The reason for this judgment is as follows, with the exception of adding or deleting part of the judgment of the court of first instance as follows, and the addition of the judgment of this court to Paragraph 2. Therefore, this judgment is cited in accordance with Article 8(2) of the Administrative Litigation Act and the main sentence of Article 420 of the Civil Procedure Act.

Paragraph 1 (b) "(b)" in the 2nd 2nd 16th Myeon shall be changed to "paragraph 1 (4) 4 (b)".

"The amount of special long-term holding deduction" of 20 pages shall be added to "1,710,612,623 won" next to "the amount of special long-term holding deduction."

In ○○ 20 to 21, “request for correction of the tax base and amount of capital gains tax” is considered as “request for correction of the tax base and amount of capital gains tax to be refunded KRW 650,532,790 by revising the tax base and amount of capital gains tax.”

○ 3 pages 2 of the two pages “as land” is “as land.”

○ 3 pages 2 and 3 (hereinafter referred to as “instant disposition”) shall be deleted.

○ 3. 5. The following shall be added to:

(f) The part of the capital gains tax that the Defendant rejected on December 15, 2016 against the Plaintiff’s initial request for correction following a partial refund of capital gains tax was reduced to KRW 548,502,326 (hereinafter “instant disposition”).
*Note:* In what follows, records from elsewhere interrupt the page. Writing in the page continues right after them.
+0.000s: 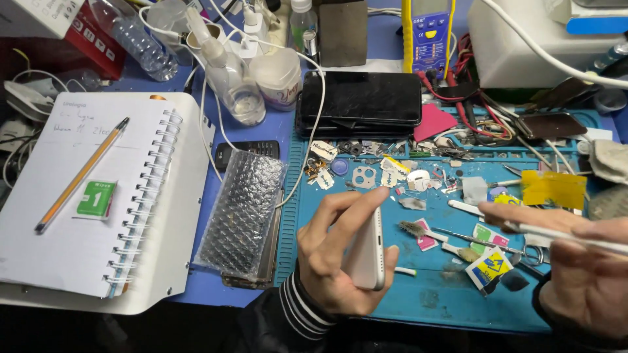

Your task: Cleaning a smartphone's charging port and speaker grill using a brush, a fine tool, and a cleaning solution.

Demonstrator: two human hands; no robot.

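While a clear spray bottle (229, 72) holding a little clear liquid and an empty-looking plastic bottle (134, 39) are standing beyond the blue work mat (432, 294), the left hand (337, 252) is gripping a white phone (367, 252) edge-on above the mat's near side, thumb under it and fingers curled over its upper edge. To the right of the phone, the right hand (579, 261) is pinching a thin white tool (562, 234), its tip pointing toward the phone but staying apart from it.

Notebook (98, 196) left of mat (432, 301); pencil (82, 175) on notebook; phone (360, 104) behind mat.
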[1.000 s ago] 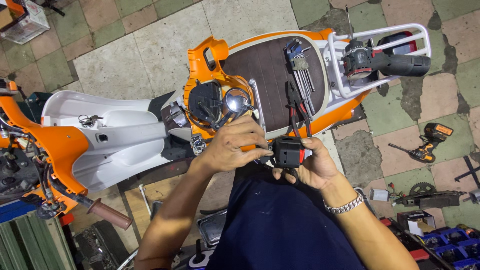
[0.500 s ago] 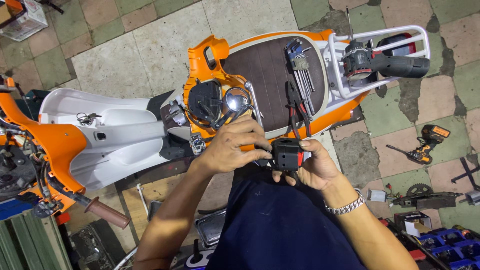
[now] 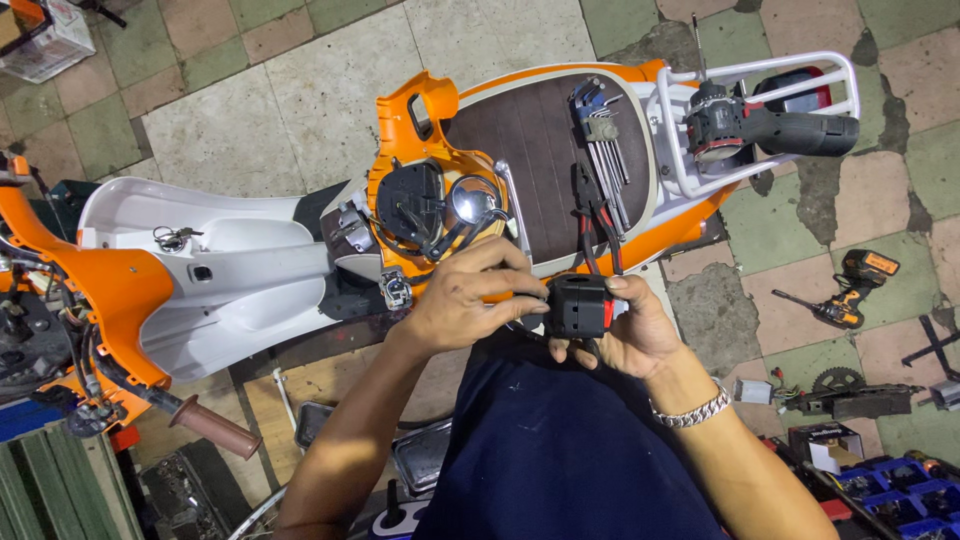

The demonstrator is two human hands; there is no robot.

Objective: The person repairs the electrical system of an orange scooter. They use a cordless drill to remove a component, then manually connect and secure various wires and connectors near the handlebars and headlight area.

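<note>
Head view: both hands (image 3: 545, 310) grip black switch housing (image 3: 578, 305) w/ red button.

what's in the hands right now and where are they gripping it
A small black switch housing with a red button: the right hand cradles its underside and right end, the left hand pinches its left end.

A: What's under the left hand (image 3: 462, 300)?
B: Its fingertips cover one end of the black switch box (image 3: 578, 305). The scooter's handlebar (image 3: 60, 300) runs off the left edge.
</note>
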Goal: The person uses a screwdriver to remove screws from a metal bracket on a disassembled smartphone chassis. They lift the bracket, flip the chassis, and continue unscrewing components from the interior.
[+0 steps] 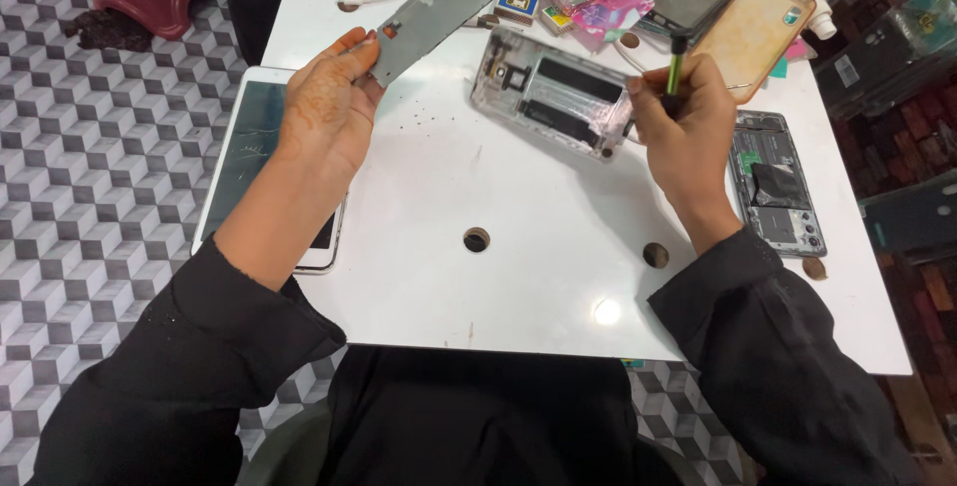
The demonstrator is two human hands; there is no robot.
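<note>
Left hand (324,112) pinches long grey metal plate (429,19); right hand (686,127) closed around green-handled tool (675,69) beside opened phone body (551,93) on white desk (518,277).

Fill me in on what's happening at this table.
A person sits at a white table with a phone taken apart. The left hand holds up a thin grey metal plate. The right hand grips a green-handled tool beside the opened phone frame. Another opened phone lies to the right.
</note>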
○ 5, 7, 7, and 12, shall be deleted.

2. The further determination of this Court

A. The plaintiff's assertion

The instant land was subject to separate taxation of property tax by at least 2012, and therefore, insofar as the instant land was used for business until December 31, 2012, which was the taxable year 2012, the instant land did not meet the requirements for the period of land for non-business use, “it was used for non-business use for the period exceeding two years from the five years immediately preceding the date of transfer.” Thus, it does not constitute non-business land.

B. Determination

If Gap evidence No. 13 is added to the purport of the whole pleading, it can be acknowledged that the property tax of the land of this case in 2012 has been imposed separately.

However, in light of the provisions of relevant laws and the following circumstances revealed by the above quoted evidences, the plaintiff's assertion that the "period" stipulated in subparagraph 1 of Article 168-6 of the former Enforcement Decree of the Income Tax Act does not constitute a non-business land by interpreting the "period" as a property tax taxable year is without merit.

(1) The relevant provisions of the Local Tax Act, which are basically based on the determination of land for non-business use under Article 104-3 (1) 4 (b) of the former Income Tax Act, is to classify the subject of general cumulative taxation, subject to separate cumulative taxation, and subject to separate taxation in imposing property tax on land.

② On the other hand, since capital gains tax is imposed on the gains accruing during the retention period, whether it is a land for business, as well as the period used for business during the retention period, shall be determined by considering not only the time of transfer. Article 104-3(1)4 (b) of the former Income Tax Act and Article 168-6 subparag. 1 of the former Enforcement Decree of the Income Tax

(3) Unlike the imposition of property tax based on the tax base date, it is possible to determine whether the land in this case constitutes a subject of separate cumulative taxation for the period of possession.

3. Conclusion

If so, the plaintiff's claim shall be dismissed as it is without merit. The judgment of the court of first instance is just with this conclusion, and the plaintiff's appeal is dismissed as it is without merit.